● **Your objective**: In the data that follows, every line containing the word "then" should be returned.

** Opening Information provided block **

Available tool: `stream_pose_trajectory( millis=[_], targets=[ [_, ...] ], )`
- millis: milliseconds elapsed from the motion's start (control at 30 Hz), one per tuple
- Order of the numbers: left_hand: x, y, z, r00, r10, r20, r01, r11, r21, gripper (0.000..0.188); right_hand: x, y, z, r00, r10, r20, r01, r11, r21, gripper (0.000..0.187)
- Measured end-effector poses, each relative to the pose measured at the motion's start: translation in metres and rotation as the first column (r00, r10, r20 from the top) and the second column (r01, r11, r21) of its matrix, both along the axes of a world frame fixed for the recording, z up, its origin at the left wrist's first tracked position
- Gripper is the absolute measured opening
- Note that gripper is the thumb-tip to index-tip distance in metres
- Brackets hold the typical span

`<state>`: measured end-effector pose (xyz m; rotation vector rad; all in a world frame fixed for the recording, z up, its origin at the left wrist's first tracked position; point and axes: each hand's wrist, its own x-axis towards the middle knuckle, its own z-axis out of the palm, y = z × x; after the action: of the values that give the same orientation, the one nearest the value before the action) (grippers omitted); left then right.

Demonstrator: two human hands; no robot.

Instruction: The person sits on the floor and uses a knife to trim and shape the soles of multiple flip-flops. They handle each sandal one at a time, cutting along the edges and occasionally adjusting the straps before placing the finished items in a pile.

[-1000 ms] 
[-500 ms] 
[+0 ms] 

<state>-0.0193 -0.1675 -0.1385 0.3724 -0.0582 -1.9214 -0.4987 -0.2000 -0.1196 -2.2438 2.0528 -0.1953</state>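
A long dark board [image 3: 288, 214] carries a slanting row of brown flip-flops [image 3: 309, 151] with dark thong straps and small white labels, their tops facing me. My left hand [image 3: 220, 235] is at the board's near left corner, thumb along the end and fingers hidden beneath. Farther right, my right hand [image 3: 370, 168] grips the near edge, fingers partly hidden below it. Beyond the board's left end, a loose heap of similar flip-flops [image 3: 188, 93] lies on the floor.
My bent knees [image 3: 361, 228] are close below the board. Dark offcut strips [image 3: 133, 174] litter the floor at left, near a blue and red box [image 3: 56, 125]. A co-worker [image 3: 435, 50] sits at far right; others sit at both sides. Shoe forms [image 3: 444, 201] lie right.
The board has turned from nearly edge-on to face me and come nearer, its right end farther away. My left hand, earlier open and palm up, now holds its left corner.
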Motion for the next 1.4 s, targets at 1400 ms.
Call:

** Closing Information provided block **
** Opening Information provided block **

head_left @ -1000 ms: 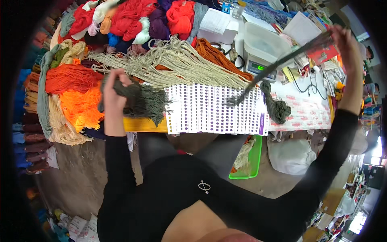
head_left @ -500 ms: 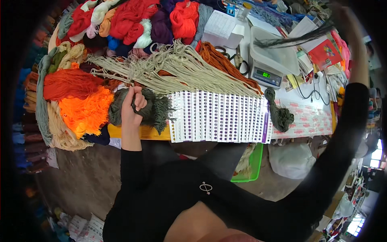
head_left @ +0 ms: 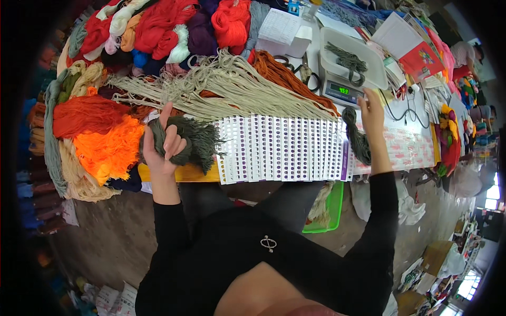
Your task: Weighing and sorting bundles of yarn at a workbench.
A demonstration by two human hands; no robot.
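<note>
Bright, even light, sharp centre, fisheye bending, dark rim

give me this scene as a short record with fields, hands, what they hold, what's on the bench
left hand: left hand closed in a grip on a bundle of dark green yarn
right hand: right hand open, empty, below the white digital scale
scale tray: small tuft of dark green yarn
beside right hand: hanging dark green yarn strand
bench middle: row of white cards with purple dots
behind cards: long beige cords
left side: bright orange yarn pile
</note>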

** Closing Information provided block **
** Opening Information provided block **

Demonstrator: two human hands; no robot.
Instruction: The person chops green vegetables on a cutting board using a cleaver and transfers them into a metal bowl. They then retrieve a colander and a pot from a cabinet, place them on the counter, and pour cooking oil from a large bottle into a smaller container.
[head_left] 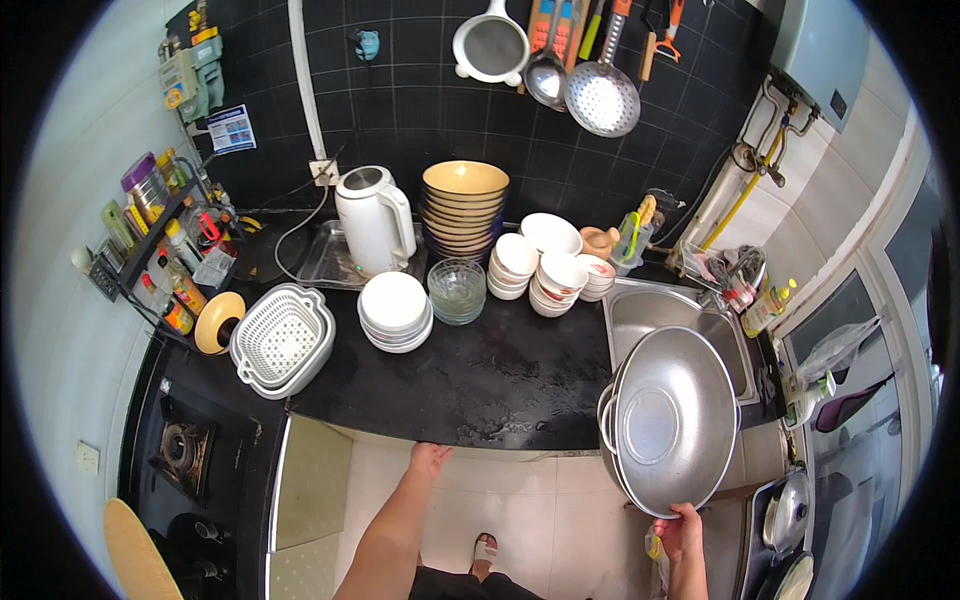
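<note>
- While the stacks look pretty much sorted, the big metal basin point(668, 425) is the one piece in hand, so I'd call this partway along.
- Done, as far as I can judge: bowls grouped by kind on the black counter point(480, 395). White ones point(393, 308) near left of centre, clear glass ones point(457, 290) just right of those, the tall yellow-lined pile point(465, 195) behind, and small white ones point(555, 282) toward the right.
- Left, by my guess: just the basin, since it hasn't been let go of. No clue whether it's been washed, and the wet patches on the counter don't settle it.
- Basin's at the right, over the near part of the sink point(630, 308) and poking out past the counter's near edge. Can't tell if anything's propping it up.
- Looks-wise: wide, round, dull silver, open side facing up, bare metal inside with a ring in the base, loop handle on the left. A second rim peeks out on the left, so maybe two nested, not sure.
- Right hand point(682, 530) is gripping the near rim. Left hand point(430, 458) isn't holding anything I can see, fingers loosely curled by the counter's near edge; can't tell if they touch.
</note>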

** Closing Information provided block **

● **Exercise response**:
`<state>`: measured end-effector pose (xyz m; rotation vector rad; all in a world frame fixed for the recording, z up, its origin at the left wrist's first tracked position; point and axes: each hand's wrist, its own x-axis towards the middle knuckle, its own z-axis out of the palm, y = z × x; after the action: of the values that give the same orientation, the one nearest the value before the action) (grippers omitted); left then right.
Instruction: The person chops green vegetables on a cutting board using a cleaver and transfers them into a metal bowl. They then retrieve a colander and a pot from a cabinet, place them on the counter, and pour cooking oil from a large bottle into a smaller container.

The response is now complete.